Exercise prompt: The listing that follows should be copied in full and exactly, with no pictures.

Material provided:

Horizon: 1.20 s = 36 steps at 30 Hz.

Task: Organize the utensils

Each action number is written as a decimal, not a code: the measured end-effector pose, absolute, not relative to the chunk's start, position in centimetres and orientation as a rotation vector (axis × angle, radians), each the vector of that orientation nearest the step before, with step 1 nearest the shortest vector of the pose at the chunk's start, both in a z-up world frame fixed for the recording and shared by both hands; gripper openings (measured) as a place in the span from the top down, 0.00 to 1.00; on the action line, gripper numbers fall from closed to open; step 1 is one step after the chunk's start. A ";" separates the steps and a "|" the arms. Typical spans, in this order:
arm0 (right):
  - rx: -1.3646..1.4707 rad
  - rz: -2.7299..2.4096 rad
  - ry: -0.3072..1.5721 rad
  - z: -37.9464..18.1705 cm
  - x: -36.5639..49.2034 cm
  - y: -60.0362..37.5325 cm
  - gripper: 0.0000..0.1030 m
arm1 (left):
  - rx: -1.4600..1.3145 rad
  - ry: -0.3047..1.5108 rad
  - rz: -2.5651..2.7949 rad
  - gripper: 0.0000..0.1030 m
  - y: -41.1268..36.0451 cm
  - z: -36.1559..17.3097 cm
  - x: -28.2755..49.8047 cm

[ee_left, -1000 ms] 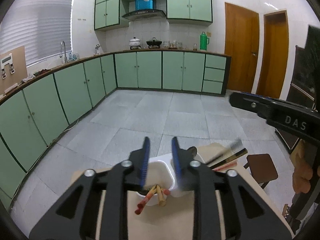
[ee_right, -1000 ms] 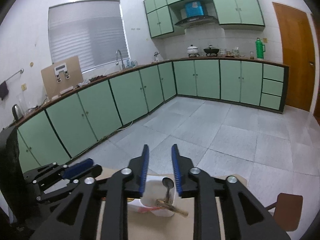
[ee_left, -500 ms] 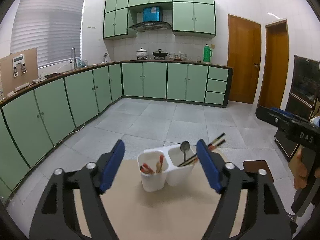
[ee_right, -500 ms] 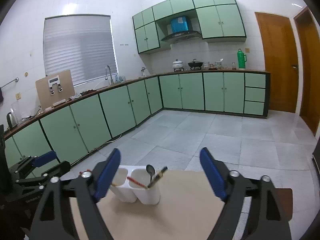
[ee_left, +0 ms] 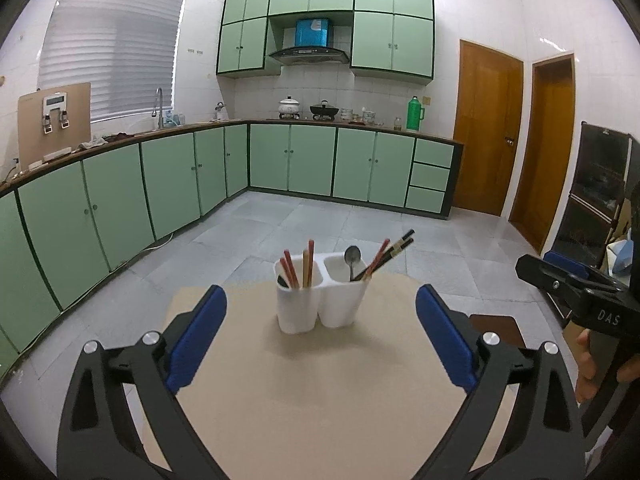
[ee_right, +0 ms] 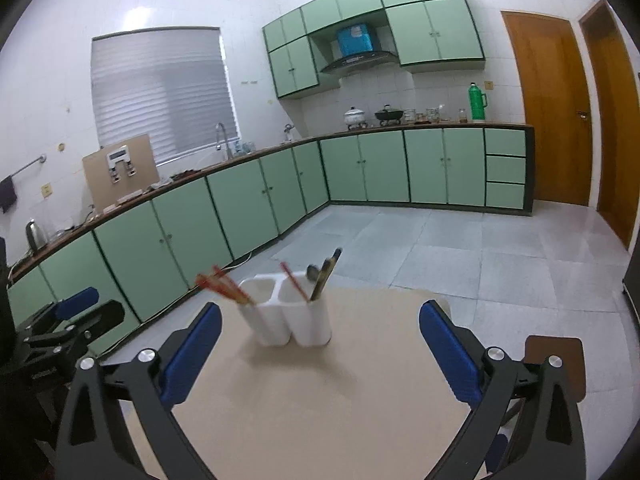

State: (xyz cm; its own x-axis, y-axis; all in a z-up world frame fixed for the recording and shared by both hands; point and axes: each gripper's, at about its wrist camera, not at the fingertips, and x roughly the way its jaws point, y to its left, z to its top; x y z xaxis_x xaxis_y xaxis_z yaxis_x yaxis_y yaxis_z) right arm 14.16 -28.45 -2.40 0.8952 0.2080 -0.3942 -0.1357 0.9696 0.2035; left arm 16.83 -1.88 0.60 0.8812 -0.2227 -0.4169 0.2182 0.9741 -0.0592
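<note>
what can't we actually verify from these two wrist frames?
- Lower ends of the chopsticks and spoon: hidden inside the white holder, both views.
- Dark item low in the holder's left cup: left wrist view, mostly hidden by the rim.
- Utensils in the right wrist view: motion-blurred.
- Right tongs handle: cut off by the frame edge.

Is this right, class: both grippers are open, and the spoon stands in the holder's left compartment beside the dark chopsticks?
No. The spoon and dark chopsticks stand in the right compartment of the holder, as the left wrist view shows. Both the left gripper and right gripper are open.
</note>
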 end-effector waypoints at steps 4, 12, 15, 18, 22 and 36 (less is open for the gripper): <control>0.149 0.206 0.419 -1.9 11.7 -27.3 0.06 | -0.017 0.439 -0.224 0.10 -1.4 0.8 14.8; 0.132 0.243 0.412 -1.0 8.2 -26.1 0.06 | -0.017 0.416 -0.205 0.10 -0.8 1.6 10.5; 0.114 0.247 0.409 -0.7 7.3 -25.6 0.06 | -0.020 0.404 -0.202 0.10 -0.6 2.3 9.5; 0.101 0.244 0.396 -0.3 6.4 -25.3 0.06 | -0.010 0.394 -0.196 0.10 -0.7 2.8 8.6; 0.090 0.246 0.380 0.2 5.4 -24.7 0.06 | -0.008 0.384 -0.200 0.10 -0.8 3.1 7.8; 0.072 0.249 0.361 0.7 4.4 -23.6 0.06 | -0.011 0.355 -0.192 0.10 -0.7 3.2 6.3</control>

Expected answer:
Horizon: 1.20 s = 36 steps at 30 Hz.

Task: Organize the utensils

Each action number is written as a decimal, not a code: the measured end-effector pose, absolute, not relative to the chunk's start, position in centimetres and orientation as a rotation vector (axis × angle, radians), each the vector of that orientation nearest the step before, with step 1 nearest the shortest vector of the pose at the chunk's start, both in a z-up world frame fixed for the recording and shared by both hands; gripper openings (measured) as a place in the span from the top down, 0.00 to 1.00; on the action line, gripper numbers fall from closed to open; step 1 is one step after the chunk's start. A ";" separates the steps and a "|" the arms. Typical spans, in this order:
arm0 (right):
  - rx: -1.3646..1.4707 rad
  - rz: -2.7299..2.4096 rad
  - ry: -0.3072..1.5721 rad
  - z: -37.9464..18.1705 cm
  - x: -36.5639..49.2034 cm
  - y: -60.0362..37.5325 cm
  - gripper: 0.0000..0.1030 m
arm1 (left):
  - rx: -1.4600..1.3145 rad
  - ry: -0.3047..1.5108 rad
  - rz: -2.5651..2.7949 rad
  - gripper: 0.0000..0.1030 m
  - y: -41.1268..36.0451 cm
  - z: -36.1559..17.3097 cm
  - x: -28.2755..49.8047 cm

[ee_left, -1000 ms] 
[ee_right, -1000 ms] 
[ee_left, -500 ms] 
[ee_right, -500 ms] 
[ee_left, +0 ms] 
[ee_right, +0 ms] 

State: (xyz cm; its own x-axis, y-axis; all in a z-up world frame fixed for the recording and shared by both hands; point and axes: each gripper's, at about its wrist camera, not at the fingertips, and x roughly the way its jaws point, y to its left, z to its top; x y z xaxis_x xaxis_y xaxis_z yaxis_x yaxis_y yaxis_z) right arm 14.16 -28.45 -2.40 0.8952 0.2080 -0.3942 -0.1357 0.9696 0.2035; left arm 16.83 -1.88 0.60 0.8812 -0.2227 -0.4169 0.2182 0.9741 -0.0592
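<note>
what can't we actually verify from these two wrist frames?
- Lower ends of the chopsticks and spoon: hidden inside the white holder, both views.
- Dark item low in the holder's left cup: left wrist view, mostly hidden by the rim.
- Utensils in the right wrist view: motion-blurred.
- Right tongs handle: cut off by the frame edge.

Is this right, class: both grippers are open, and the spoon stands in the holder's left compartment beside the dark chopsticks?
No. The spoon and dark chopsticks stand in the right compartment of the holder, as the left wrist view shows. Both the left gripper and right gripper are open.
</note>
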 end-effector waypoints at steps 4, 12, 15, 18, 22 and 36 (less is open for the gripper): <control>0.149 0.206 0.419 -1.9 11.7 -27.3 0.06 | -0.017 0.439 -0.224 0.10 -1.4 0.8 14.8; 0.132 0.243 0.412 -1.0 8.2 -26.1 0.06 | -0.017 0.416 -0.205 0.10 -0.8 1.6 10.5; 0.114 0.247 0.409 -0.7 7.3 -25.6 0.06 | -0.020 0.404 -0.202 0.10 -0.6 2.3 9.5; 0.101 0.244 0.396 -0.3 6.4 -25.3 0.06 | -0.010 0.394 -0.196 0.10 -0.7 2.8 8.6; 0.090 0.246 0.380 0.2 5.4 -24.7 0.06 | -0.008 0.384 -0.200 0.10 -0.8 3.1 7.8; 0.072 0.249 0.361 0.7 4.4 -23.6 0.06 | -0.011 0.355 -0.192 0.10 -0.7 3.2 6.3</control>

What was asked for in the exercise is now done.